• **Task requirements**:
What is the number of lines in the listing below that contain the word "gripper"? Give only that number.

• **Recorded information**:
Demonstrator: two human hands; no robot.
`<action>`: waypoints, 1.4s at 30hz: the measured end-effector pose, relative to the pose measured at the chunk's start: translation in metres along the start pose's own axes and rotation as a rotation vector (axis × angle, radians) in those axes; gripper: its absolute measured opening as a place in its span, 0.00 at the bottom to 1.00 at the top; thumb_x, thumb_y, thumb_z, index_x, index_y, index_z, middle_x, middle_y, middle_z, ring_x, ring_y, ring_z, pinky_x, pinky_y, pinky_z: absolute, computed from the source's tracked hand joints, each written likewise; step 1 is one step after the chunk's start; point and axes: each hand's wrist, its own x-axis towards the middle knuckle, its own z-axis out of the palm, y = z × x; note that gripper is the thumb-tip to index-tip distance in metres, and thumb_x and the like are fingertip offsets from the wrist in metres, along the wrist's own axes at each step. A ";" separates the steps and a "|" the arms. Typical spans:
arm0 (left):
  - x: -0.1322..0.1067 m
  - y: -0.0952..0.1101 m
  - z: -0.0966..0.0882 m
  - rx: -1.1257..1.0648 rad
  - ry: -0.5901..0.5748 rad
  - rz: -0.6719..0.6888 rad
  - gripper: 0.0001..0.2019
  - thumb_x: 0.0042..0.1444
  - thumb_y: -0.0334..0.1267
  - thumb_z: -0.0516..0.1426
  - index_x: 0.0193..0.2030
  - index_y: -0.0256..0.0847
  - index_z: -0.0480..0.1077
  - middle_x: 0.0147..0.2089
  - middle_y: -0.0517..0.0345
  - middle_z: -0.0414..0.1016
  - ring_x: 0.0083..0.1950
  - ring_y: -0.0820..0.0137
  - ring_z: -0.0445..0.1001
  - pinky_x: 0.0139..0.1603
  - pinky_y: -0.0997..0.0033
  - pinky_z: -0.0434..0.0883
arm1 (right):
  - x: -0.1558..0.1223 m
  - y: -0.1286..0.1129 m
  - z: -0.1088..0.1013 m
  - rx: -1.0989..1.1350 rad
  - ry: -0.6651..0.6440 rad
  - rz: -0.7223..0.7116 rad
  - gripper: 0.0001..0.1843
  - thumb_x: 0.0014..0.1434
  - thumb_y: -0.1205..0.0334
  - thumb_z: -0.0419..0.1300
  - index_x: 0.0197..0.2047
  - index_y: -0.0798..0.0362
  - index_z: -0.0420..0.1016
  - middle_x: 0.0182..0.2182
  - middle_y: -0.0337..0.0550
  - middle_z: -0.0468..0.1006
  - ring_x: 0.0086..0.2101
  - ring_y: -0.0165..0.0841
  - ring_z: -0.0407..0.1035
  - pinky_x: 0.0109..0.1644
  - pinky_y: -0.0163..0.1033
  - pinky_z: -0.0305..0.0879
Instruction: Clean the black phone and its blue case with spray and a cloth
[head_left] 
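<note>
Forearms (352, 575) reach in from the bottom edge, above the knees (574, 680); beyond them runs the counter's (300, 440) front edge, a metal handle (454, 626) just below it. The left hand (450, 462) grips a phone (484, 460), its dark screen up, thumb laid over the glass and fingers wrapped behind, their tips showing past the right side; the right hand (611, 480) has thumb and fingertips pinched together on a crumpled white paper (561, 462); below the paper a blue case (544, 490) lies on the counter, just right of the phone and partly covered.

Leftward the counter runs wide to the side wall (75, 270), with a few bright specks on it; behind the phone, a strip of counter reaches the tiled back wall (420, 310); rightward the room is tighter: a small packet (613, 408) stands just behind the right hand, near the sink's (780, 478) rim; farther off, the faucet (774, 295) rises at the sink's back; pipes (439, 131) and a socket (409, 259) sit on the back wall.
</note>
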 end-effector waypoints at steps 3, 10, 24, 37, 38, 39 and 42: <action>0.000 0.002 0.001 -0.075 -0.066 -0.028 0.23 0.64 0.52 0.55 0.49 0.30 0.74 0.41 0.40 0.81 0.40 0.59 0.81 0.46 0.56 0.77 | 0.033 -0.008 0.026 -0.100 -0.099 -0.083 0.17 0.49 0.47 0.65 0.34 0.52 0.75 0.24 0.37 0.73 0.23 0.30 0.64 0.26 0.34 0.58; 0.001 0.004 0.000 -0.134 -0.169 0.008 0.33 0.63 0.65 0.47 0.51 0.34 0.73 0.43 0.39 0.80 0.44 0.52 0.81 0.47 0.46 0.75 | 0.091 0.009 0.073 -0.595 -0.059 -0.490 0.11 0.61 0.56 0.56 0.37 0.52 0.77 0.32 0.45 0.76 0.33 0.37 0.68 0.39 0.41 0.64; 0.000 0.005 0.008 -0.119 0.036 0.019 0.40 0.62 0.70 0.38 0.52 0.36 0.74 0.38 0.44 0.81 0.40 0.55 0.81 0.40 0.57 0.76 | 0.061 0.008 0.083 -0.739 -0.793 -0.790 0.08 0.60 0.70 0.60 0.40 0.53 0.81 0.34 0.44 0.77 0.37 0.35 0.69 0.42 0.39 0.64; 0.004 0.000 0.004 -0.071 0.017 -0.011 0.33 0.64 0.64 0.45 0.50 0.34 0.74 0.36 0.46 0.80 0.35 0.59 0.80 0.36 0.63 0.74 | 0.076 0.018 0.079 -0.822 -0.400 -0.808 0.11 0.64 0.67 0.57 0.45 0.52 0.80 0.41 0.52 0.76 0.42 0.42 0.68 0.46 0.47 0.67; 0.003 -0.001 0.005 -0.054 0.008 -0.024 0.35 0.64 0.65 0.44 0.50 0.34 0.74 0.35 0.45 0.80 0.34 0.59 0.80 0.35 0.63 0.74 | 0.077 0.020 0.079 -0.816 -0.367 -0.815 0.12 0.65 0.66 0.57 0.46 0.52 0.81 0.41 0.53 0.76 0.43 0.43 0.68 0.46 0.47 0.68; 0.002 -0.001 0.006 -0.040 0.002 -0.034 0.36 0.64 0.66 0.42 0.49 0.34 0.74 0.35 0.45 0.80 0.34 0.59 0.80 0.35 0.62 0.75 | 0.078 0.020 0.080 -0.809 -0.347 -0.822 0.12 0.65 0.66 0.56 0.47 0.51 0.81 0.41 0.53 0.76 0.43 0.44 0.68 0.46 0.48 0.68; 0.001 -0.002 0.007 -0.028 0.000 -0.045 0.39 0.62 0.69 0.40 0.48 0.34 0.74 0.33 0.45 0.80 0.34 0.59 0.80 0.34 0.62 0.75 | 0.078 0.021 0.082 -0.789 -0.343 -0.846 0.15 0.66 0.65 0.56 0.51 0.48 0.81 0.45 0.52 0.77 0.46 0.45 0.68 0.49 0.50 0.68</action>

• **Answer section**:
3